In Bengio et al. (2003) a gradient ascent optimizer is used, which performs the following iterative update after presenting the t-th word of the training corpus: \[\theta \leftarrow \theta + \varepsilon\frac{\partial log\widehat{P}(w_t|w_{t-1},...,w_{t-n+1})}{\partial \theta }\] The method by which parameter adjustments are made during training so they can be optimized is called backpropagation. Backpropagation essentially consists of six steps:

  1. Initialization of the parameter of the network
  2. Calculation of \(y(x_i)\) for the inputs \(x_i\)
  3. Determining the cost of the inputs \(x_i\)
  4. Calculation of the partial derivatives of the loss for each parameter
  5. Update the parameter in the network using the partial derivatives calculated in step 4
  6. Return to step 2 and continue the procedure until the partial derivatives of the loss approach zero
Architecture for NNLM proposed by @Bengio.2003 .  Source: @Bengio.2003

FIGURE 3.5: Architecture for NNLM proposed by Bengio et al. (2003) . Source: Bengio et al. (2003)

3.2.2 Word2Vec

In 2013 Tomas Mikolov, Chen, et al. (2013) proposed the two word2vec algorithms which led to a wave in NLP that popularized word embeddings. In contrast to the NNLM model above, the word2vec algorithms are not used for a statistical language modeling goal, but rather to learn the word embeddings themselves. The two word2vec algorithms named Continuous Bag-of-Words (CBOW) and Continuous Skip-Gram use shallow neural networks with an input layer, a projection layer, and an output layer. This means compared to the previously explained feedforward NNLM, the non-linear hidden layer is removed.
The general idea behind CBOW is to predict the focus word based on a window of context words. The order of context words does not influence the prediction, thus the name Bag-of-Words. In contrast, Skip-Gram tries to predict the context words given a source word. This is done while adjusting the initial weights during training so that a loss function is reduced.
In the CBOW architecture the \(N\) input (context) words are each one-hot encoded vectors of size \(V\), where \(V\) is the size of the vocabulary. Compared to the NNLM model CBOW uses both previous and following words as context instead of only the previous words. The projection layer is a standard fully connected (dense) layer which has the dimensionality \(1 \times D\), where \(D\) is the size of the dimensions for the word embeddings. The projection layer is shared for all words. That means all words get projected into the same position in a linear manner, where the vectors are averaged. The output layer outputs probabilities for the target words from the vocabulary and has a dimensionality of \(V\). That means the output is a probability distribution over all words of the vocabulary as in the NNLM model, where the prediction is the word with the highest probability. But instead of using a standard softmax classifier as in the NNLM model the authors propose to use a log-linear hierarchical softmax classifier for the calculation of the probabilities. The model architecture is shown in figure 3.6. The continuous Skip-gram architecture also uses a log-linear hierarchical softmax classifier with a continuous projection layer, but the input is only one source word, and the output layer consists of as many probability vectors over all words as the chosen number of context words. Also, since the more distant words are usually less related to the source word, the skip-gram model weighs nearby context words more heavily than more distant context words by sampling less from those words in the training examples. The model architecture for skip-gram can be found on the right side of figure 3.6.

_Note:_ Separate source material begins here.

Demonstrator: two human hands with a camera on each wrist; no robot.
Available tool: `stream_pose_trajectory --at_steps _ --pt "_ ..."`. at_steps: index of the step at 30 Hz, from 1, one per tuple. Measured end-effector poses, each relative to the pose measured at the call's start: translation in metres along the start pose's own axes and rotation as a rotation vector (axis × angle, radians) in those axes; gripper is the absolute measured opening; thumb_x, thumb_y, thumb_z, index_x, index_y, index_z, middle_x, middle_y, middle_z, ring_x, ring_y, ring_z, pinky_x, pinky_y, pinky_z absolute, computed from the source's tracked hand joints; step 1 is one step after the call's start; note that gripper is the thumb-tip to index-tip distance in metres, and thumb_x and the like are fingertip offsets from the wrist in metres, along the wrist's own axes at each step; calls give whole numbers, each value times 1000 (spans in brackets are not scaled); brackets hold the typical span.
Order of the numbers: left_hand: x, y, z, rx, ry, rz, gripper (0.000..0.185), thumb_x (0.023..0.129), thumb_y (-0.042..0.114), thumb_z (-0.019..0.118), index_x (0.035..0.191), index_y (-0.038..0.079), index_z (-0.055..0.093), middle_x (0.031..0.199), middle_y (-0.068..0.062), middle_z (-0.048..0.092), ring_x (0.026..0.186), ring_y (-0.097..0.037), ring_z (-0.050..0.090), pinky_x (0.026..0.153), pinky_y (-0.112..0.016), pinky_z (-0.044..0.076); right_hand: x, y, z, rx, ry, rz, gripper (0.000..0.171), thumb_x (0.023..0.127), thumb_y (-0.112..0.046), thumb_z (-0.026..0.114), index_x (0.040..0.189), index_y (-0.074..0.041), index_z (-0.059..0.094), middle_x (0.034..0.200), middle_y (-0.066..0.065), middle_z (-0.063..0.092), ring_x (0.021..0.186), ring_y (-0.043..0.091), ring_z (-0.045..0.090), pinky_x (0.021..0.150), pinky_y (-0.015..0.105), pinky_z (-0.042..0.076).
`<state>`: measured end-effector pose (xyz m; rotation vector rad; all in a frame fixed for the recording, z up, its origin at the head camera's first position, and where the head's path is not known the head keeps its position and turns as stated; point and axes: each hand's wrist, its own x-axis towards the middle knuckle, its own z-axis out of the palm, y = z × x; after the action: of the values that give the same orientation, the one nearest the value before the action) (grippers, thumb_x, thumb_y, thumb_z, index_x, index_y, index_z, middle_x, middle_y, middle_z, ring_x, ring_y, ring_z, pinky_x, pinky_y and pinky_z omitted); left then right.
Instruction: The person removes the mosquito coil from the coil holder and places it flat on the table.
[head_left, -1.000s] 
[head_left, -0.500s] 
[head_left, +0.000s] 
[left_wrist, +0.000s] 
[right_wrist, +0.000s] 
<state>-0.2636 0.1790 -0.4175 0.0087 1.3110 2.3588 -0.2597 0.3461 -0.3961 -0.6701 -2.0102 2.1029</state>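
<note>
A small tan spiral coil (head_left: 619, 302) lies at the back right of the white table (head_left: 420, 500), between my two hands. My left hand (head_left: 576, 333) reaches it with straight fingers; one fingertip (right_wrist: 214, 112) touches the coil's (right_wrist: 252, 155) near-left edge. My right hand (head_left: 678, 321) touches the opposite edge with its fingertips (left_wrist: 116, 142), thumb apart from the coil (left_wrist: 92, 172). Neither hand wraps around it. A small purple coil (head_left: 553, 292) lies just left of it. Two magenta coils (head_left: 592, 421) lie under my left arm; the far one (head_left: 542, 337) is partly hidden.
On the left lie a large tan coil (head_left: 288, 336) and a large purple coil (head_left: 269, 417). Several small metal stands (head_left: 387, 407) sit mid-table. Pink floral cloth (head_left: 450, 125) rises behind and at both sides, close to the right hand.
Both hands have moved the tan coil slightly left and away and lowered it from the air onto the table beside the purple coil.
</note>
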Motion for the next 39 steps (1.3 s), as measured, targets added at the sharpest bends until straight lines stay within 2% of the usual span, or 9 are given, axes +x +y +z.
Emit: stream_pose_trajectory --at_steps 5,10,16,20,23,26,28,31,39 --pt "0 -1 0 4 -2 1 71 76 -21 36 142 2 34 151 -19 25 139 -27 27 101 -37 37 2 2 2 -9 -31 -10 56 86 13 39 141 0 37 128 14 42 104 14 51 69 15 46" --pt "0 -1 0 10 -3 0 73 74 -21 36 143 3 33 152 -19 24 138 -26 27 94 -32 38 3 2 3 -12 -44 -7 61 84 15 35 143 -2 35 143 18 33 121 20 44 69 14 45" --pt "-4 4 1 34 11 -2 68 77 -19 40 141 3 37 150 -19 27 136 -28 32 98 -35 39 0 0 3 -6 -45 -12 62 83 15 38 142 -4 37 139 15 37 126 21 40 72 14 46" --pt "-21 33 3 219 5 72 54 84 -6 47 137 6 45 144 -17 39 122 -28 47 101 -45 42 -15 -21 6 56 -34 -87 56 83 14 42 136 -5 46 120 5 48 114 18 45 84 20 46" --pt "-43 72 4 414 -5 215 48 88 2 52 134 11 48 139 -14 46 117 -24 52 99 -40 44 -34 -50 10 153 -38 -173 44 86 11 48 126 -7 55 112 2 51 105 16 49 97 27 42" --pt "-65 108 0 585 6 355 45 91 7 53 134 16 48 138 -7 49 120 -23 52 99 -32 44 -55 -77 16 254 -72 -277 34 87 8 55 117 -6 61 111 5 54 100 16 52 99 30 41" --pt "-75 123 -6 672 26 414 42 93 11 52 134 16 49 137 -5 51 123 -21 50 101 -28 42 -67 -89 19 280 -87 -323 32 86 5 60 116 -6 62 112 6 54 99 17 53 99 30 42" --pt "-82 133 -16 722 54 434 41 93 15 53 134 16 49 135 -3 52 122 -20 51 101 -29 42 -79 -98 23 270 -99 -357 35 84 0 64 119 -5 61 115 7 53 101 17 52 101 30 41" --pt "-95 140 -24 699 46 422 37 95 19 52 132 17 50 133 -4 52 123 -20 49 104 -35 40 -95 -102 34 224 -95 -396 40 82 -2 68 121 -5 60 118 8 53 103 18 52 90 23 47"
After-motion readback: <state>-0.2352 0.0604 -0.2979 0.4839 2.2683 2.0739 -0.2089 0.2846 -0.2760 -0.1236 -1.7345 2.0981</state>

Learning word embeddings with the model architecture of CBOW and Skip-Gram.  Source: @mikolov2013efficient

FIGURE 3.6: Learning word embeddings with the model architecture of CBOW and Skip-Gram. Source: Tomas Mikolov, Chen, et al. (2013)

As said before the word2vec models use hierarchical softmax, where the vocabulary is represented as a Huffman binary tree, instead of the standard softmax classifier explained in the section before. With hierarchical softmax the size of the output vector can be reduced from the vocabulary size \(V\) to the logarithm to base 2 of \(V\), which is a dramatic change in computational complexity and number of operations needed for the algorithm. Further explanations for this method can be found in Morin and Bengio (2005). For both models Tomas Mikolov, Chen, et al. (2013) use gradient descent optimization and backpropagation as described in the previous chapter.
Tomas Mikolov, Chen, et al. (2013) show that their word2vec algorithms outperform a lot of other standard NNLM models. CBOW is faster while skip-gram does a better job for infrequent words. Skip-gram works well with small amounts of training data and has good representations for words that are considered rare, whereas CBOW trains several times faster and has slightly better accuracy for frequent words.

3.2.3 GloVe

GloVe stands for Global Vector word representation, which emphasizes the global character of this model. Unlike the previously described algorithms like word2vec, GloVe not only relies on local context information but also incorporates global co-occurrence statistics. Instead of extracting the embeddings from a neural network that is designed to perform a task like predicting neighboring words (CBOW) or predicting the focus word (Skip-Gram), the embeddings are optimized directly, so that the dot product of two word vectors is equal to the log of the number of times the two words will occur near each other. The model builds on the possibility to derive semantic relationships between words from the co-occurrence matrix and that the ratio of co-occurrence probabilities of two words with a third word is more indicative of semantic association than a direct co-occurrence probability (see Pennington et al. (2014)).
Let \(P_{ij} = P(j|i) = X_{ij}/X_i\) be the probability that word \(j\) appears in the context of word \(i\). Figure 3.7 shows an example with the words ice and steam. The relationship of these words can be examined by studying the ratio of their co-occurrence probabilities with other words \(k\).
For words like solid which are related to ice but not steam the ratio is large (>1), while for words like gas, which is related to steam but not to ice, the ratio is small (<1). For words like water or fashion, which are either related to both of the words or to none the ratios are close to 1. It is evident that the comparison of co-occurrence probabilities with a third word (\(P_{ik}/P_{jk}\)) is more indicative of the semantic meanings of words \(i\) and \(j\) and is better at identifying words (solid and gas) that distinguish \(i\) and \(j\) and words that do not (water and fashion) than the raw probabilities.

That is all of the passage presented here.